Write out the stretch of lines below that begins at the line with "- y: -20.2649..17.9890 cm" and ends at the line with "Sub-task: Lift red", including both, exactly as given and nothing more.

━━━━━━━━━━

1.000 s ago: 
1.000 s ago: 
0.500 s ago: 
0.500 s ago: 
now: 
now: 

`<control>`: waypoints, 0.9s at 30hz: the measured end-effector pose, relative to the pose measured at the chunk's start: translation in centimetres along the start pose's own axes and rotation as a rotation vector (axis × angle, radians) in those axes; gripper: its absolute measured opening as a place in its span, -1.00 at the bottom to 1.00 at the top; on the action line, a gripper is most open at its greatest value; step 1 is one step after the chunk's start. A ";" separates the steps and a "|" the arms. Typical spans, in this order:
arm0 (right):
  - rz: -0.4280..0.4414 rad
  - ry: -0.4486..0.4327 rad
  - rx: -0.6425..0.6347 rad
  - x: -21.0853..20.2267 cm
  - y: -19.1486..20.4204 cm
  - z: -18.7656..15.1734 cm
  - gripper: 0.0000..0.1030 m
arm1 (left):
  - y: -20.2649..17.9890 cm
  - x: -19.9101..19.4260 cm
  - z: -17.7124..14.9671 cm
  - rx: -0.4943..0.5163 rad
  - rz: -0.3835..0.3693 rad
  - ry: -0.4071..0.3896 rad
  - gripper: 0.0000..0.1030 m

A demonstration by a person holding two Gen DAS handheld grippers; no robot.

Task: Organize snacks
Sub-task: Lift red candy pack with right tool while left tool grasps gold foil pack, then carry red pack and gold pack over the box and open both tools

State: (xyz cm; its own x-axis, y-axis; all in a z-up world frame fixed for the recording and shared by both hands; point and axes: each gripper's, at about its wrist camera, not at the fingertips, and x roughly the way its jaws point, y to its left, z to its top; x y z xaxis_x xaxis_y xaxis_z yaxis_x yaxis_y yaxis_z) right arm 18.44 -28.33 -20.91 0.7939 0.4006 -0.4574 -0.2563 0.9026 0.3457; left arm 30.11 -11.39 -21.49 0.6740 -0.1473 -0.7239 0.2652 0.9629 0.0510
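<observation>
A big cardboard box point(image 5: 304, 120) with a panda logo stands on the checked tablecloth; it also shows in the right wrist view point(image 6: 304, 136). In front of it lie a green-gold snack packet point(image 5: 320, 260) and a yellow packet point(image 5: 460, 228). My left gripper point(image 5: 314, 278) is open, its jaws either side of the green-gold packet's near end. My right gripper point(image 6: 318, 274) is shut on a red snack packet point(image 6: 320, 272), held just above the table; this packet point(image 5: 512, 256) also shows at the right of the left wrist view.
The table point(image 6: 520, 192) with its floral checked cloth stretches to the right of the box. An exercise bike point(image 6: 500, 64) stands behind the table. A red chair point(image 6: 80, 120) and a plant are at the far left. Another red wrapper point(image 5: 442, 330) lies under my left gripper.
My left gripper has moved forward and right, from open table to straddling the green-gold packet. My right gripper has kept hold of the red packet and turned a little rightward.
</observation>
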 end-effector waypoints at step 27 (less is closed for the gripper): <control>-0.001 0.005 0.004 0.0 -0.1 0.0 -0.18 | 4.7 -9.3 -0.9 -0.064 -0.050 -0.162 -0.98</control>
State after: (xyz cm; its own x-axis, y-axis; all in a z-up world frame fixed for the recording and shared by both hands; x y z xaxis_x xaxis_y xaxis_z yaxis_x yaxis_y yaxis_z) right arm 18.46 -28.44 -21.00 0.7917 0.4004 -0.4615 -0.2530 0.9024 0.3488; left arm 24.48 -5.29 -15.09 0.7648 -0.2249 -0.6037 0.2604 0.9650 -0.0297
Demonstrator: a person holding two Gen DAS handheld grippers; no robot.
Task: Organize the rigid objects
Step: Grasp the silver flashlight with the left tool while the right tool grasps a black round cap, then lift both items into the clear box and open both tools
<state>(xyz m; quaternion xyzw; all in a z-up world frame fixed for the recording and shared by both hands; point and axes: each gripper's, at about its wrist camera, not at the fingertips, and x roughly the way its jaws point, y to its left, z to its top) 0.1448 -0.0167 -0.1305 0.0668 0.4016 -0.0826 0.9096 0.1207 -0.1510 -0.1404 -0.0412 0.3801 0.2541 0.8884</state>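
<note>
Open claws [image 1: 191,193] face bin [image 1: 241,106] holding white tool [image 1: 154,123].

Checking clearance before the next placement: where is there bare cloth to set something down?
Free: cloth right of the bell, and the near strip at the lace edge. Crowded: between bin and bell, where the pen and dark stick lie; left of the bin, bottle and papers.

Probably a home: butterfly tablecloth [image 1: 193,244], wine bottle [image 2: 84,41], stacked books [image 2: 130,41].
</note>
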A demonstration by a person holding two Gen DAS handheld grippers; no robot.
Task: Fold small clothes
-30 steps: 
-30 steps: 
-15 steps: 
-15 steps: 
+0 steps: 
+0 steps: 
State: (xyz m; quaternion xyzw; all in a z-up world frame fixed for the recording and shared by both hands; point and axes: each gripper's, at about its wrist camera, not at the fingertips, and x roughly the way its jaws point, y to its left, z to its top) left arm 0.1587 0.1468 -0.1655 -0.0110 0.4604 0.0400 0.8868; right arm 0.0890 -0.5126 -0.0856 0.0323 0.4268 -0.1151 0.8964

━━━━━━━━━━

__ANSWER TO THIS TASK__:
  - y: -20.2649..17.9890 cm
  - x: -19.9101..19.4260 cm
  - z: -17.7124..14.9671 cm
  - rx: -0.4943..0.5163 rad
  - rz: -0.3835..0.3693 rad
  - ry: -0.4071..0.3896 rad
  - gripper: 0.0000..0.1030 m

A demonstration by a person holding two Gen DAS handheld grippers; no robot.

Task: Organize snacks
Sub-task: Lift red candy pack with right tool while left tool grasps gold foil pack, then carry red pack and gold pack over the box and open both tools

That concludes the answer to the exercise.